Note each line in the data holding the string "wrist" and report it.

*****

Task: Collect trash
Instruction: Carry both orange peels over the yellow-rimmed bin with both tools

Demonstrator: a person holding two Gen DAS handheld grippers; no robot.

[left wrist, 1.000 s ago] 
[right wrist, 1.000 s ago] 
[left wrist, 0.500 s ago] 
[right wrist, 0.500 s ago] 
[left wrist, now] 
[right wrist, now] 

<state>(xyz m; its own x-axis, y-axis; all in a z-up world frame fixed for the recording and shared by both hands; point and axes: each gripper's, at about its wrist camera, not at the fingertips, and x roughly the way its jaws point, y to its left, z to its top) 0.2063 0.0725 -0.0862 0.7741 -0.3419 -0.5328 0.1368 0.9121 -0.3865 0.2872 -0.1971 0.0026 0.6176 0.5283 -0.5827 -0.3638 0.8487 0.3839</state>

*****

**WRITTEN RESPONSE**
[left wrist, 1.000 s ago] 
[right wrist, 1.000 s ago] 
[left wrist, 0.500 s ago] 
[right wrist, 0.500 s ago] 
[left wrist, now] 
[right wrist, now] 
<state>(xyz m; its own x-axis, y-axis; all in a z-up world frame fixed for the recording and shared by both hands; point and axes: each gripper's, at about its wrist camera, not at the fingertips, and x roughly the way its jaws point, y to its left, z to its top) 0.2063 0.0725 -0.0862 0.7741 -0.3419 -0.5328 0.1368 0.9121 -0.3865 0.2872 -0.1971 0.0026 0.6176 0.5283 -0.5827 -0.3638 0.8487 0.3839</state>

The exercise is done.